The primary objective of FUSE was to use high-resolution spectroscopy at far ultraviolet wavelengths to study the origin and evolution of the lightest elements (hydrogen and deuterium) created shortly after the Big Bang, and the forces and processes involved in the evolution of galaxies, stars and planetary systems. The spacecraft was launched as a joint NASA-Canada–France project. Only one previous mission, Copernicus (OAO-3), has given this far-ultraviolet region of the electromagnetic spectrum. However, FUSE will provide sensitivity some ten thousand times greater than Copernicus.

=== FUSE primary and extended missions ===
The first 3.5 years of FUSE operations were dubbed the Primary Mission. During this period, the observing time on FUSE was shared roughly 50–50 between the FUSE science team and a host of Guest investigators, astronomers from around the world selected by NASA to participate in the FUSE program. Starting 1 April 2003, the FUSE project entered an extended phase of operations which lasted until mid-2007. With funding from NASA, the FUSE satellite continued to be operated as an observatory for the broad astronomical community, with 100% of on-orbit observing time selected by NASA peer review. Some 29 million seconds of science data were obtained during the Primary Mission phase, and a total of nearly 65 million seconds of data were archived from the entire mission. The Extended Mission period presented a number of challenges, especially for satellite operations. Many procedures had to be automated, allowing the project to cut back on staffing and minimize operations costs. As one example, the Satellite Control Center was staffed around the clock during the Prime Mission but transitioned to a 16-hour per day, Monday through Friday staffing profile in the Extended Mission. Less redundancy and less access to ongoing engineering support were consistent with NASA policy for missions in their extended phase, where a higher level of risk is allowed.

== Spacecraft ==
The FUSE satellite consists of two primary sections, the spacecraft and the science instrument. The spacecraft contains all of the elements necessary for powering and pointing the satellite, including the Attitude Control System, the solar panels, and communications-electronics and antennas. The observatory is approximately 7.6 m long with a baffle fully deployed.

== Instrument ==
The FUSE science instrument consists of four co-aligned telescope mirrors (~39 × 35 cm clear aperture) based on a Rowland circle design. The light from the four optical channels is dispersed by four spherical, aberration-corrected holographic diffraction gratings, and recorded by two delay-line microchannel plate detectors. Two channels with silicon carbide (SiC) coatings cover the range 90.5–110 nm and two channels with lithium fluoride (LiF) coatings cover the range 100–119.5 nm. Actuators on the mirror mountings kept the focus to 90% encircled energy within 1.5". A Fine Error Sensor (FES) with a 21' square field maintained the spacecraft pointing stability to 0.5 arcseconds.

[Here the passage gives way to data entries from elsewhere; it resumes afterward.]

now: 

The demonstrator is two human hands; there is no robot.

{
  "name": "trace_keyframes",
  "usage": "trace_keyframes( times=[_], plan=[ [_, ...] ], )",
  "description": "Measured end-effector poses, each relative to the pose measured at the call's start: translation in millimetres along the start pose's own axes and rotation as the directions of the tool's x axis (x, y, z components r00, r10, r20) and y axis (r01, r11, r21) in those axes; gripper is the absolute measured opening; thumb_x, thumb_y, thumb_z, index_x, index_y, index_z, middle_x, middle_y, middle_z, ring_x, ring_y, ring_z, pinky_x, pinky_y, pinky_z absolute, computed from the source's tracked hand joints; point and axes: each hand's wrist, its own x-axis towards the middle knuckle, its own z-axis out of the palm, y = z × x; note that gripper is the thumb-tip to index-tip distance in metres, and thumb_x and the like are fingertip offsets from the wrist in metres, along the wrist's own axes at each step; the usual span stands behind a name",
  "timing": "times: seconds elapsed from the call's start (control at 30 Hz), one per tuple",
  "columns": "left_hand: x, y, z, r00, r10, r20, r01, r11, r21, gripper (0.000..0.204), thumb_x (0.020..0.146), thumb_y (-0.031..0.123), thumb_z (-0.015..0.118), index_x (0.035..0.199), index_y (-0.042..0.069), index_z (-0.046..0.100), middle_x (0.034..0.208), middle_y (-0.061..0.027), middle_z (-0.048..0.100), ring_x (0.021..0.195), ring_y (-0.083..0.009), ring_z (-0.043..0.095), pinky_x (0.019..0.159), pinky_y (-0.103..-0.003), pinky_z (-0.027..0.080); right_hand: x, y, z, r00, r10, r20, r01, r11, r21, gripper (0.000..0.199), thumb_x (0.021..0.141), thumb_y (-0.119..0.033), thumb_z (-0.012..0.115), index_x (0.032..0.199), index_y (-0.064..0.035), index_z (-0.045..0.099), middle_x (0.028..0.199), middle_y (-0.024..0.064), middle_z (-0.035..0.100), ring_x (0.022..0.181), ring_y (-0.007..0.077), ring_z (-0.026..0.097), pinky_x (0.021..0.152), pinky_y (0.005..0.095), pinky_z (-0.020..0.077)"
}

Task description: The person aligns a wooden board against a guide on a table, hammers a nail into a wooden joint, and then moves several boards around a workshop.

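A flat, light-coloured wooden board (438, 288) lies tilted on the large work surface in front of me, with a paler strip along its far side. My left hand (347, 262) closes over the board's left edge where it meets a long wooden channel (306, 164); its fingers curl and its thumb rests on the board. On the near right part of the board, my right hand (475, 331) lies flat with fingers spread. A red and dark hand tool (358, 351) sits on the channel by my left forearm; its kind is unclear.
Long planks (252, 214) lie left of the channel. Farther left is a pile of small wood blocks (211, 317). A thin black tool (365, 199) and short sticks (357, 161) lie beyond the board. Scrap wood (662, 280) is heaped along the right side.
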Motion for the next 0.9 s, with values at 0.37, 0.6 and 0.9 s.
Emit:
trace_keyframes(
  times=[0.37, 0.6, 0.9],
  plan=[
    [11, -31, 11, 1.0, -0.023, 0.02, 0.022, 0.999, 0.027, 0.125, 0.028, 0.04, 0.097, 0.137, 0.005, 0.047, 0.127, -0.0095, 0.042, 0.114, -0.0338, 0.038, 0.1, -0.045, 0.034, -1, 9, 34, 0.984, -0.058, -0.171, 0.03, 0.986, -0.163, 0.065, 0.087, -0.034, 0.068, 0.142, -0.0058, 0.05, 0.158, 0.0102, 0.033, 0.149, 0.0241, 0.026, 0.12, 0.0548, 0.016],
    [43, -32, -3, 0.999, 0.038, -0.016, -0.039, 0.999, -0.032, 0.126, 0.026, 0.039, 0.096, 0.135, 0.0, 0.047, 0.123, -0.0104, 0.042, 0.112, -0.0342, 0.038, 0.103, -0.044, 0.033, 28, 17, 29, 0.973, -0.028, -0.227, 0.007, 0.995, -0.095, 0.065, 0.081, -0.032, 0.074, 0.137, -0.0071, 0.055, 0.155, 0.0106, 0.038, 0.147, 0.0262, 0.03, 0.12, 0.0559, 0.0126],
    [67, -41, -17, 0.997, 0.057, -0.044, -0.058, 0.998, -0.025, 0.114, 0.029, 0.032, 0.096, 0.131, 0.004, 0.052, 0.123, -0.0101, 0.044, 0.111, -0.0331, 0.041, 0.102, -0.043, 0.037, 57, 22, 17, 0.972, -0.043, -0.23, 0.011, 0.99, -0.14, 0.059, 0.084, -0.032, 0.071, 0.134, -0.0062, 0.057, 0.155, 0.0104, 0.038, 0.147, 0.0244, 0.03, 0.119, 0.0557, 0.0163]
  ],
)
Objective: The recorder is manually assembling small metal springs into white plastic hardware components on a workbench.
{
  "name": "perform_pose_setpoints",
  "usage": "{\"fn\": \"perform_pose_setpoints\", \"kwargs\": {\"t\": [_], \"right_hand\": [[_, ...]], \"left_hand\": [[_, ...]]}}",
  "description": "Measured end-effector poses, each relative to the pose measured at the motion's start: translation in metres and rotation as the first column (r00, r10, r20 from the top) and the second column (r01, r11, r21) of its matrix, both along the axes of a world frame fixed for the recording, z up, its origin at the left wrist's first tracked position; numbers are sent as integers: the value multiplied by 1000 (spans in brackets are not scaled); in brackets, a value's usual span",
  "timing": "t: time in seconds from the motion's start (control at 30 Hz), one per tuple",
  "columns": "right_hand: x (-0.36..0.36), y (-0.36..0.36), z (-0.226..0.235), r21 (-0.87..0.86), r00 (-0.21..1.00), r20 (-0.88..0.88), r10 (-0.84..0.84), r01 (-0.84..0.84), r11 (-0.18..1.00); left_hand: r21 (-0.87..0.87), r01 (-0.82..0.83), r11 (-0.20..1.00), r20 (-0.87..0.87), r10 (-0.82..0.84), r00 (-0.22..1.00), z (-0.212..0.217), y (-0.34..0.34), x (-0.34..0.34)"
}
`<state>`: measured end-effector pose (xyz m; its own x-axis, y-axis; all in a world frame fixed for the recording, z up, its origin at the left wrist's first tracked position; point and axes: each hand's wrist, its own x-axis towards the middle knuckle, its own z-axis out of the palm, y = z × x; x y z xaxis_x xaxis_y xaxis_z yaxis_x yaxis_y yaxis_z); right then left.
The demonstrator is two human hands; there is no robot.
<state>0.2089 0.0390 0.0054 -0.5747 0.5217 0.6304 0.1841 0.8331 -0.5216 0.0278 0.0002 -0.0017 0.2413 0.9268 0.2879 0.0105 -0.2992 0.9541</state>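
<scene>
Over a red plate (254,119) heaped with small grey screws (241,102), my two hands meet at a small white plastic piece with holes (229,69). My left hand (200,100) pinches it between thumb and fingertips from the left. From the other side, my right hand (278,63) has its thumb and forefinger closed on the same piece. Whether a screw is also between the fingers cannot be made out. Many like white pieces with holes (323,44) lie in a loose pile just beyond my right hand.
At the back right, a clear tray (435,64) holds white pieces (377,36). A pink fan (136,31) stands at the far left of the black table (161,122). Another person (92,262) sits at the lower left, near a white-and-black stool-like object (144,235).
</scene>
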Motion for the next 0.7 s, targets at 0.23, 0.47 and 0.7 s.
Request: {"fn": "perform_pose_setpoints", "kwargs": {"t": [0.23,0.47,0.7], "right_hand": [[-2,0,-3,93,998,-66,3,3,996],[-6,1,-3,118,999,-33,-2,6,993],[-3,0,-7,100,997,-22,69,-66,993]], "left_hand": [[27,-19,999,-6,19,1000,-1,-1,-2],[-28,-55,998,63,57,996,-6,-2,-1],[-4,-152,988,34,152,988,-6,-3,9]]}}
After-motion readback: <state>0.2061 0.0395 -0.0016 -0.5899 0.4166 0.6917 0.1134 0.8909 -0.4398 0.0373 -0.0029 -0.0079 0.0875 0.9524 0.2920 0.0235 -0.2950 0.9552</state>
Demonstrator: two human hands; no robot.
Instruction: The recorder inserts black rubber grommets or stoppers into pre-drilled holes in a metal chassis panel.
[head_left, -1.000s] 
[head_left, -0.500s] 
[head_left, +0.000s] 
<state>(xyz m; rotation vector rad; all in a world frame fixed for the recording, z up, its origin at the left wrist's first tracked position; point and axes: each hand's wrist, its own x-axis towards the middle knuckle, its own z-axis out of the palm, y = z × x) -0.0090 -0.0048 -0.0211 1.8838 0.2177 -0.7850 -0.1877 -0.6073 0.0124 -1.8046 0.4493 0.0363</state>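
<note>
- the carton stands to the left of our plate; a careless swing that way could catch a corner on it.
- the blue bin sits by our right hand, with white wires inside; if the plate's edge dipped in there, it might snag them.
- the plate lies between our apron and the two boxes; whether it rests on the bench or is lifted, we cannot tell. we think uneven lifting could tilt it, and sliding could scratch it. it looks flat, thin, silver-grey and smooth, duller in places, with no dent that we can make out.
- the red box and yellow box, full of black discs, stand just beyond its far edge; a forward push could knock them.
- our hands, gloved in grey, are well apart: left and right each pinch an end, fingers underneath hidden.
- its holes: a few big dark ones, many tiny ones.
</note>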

Each mirror has a corresponding astigmatism-corrected, holographically-ruled diffraction grating, each one on a curved substrate so as to produce four 1.65 m Rowland circle spectrographs. The dispersed ultraviolet light is detected by two microchannel plate detector intensified double delay-line detectors, whose surfaces are curved to match the curvature of the focal plane.

== Operations ==
The FUSE observatory was designed for an operational lifetime of three years, although it was hoped that it might remain operational for as long as ten years. NASA since recommended an additional two-year extension beyond the prime mission. FUSE was controlled through a primary ground station antenna located at the University of Puerto Rico at Mayagüez. FUSE brought it over the ground station for less than 10 minutes at a time (on average) for about six or seven orbits in a row, followed by roughly seven or eight orbits without contact. Hence, the satellite had to operate on its own most of the time, moving from target to target, identifying star fields, centering objects in the spectrograph apertures, and performing the observations. The scientific data, which was stored in digital form, was radioed to the ground during contact with the ground station.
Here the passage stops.